Patriot (American Revolution)

A group of Patriots during the American Revolutionary War, depicted in an 1875 portrait by Archibald Willard

Patriots, also known as Revolutionaries, Continentals, Rebels, or Whigs, were colonists in the Thirteen Colonies who opposed the Kingdom of Great Britain's control and governance during the colonial era, and supported and helped launch the American Revolution that ultimately established American independence. Patriot politicians led colonial opposition to British policies regarding the American colonies, eventually building support for the adoption of the Declaration of Independence, which was adopted unanimously by the Second Continental Congress on July 4, 1776. After the American Revolutionary War began the year before, in 1775, many Patriots assimilated into the Continental Army, which was commanded by George Washington and which secured victory against the British, leading the British to acknowledge the sovereign independence of the colonies, reflected in the Treaty of Paris, which led to the establishment of the United States in 1783.

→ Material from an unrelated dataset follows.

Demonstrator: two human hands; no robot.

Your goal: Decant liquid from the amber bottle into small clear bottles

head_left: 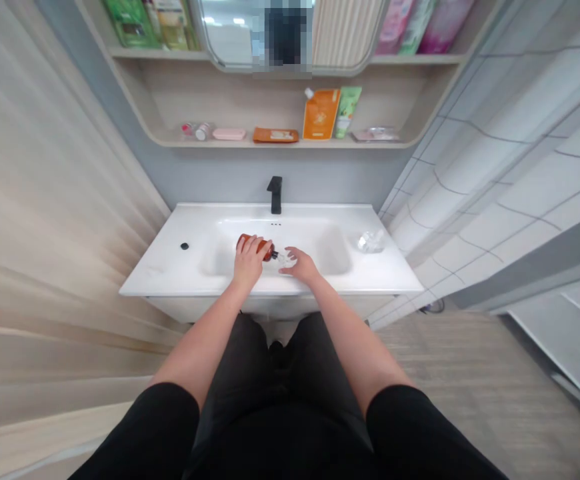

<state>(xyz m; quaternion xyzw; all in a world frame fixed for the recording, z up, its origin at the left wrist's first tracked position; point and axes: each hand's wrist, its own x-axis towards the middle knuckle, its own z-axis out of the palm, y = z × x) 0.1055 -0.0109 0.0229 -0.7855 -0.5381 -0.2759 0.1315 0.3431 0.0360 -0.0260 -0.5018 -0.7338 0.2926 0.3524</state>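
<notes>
My left hand (250,261) is wrapped round an amber bottle (269,253), held on its side over the sink basin (337,248). The bottle's black neck points right, toward my right hand (302,265). My right hand is curled, thumb and fingers around a small clear see-through object (285,259) close to the bottle's neck. Its exact kind is too small to make out, and I cannot tell whether the two touch.
A black faucet (276,195) rises behind the basin. On the counter (165,270) lie a small round black piece (185,246) at left and a crumpled-looking clear item (371,241) at right. A shelf above bears an orange pouch (321,115) and a green tube (348,112).
</notes>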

The Patriots were inspired by English and American republican ideology that was part of the Age of Enlightenment, and rejected monarchy and aristocracy and supported individual liberty and natural rights and legal rights. Prominent Patriot political theorists such as Thomas Jefferson, John Adams and Thomas Paine spearheaded the American Enlightenment, which was in turn inspired by European thinkers such as Francis Bacon, John Locke, and Jean-Jacques Rousseau. Though slavery existed in all of the Thirteen Colonies prior to the American Revolution, the issue divided Patriots, with some supporting its abolition while others espoused proslavery thought.

The Patriots included members of every social and ethnic group in the colonies, though support for the Patriot cause was strongest in the New England Colonies and weakest in the Southern Colonies. The American Revolution divided the colonial population into three groups: Patriots, who supported the end of British rule, Loyalists, who supported Britain's continued control over the colonies, and those who remained neutral. African Americans who supported the Patriots were known as Black Patriots, with their counterparts on the British side being referred to as Black Loyalists.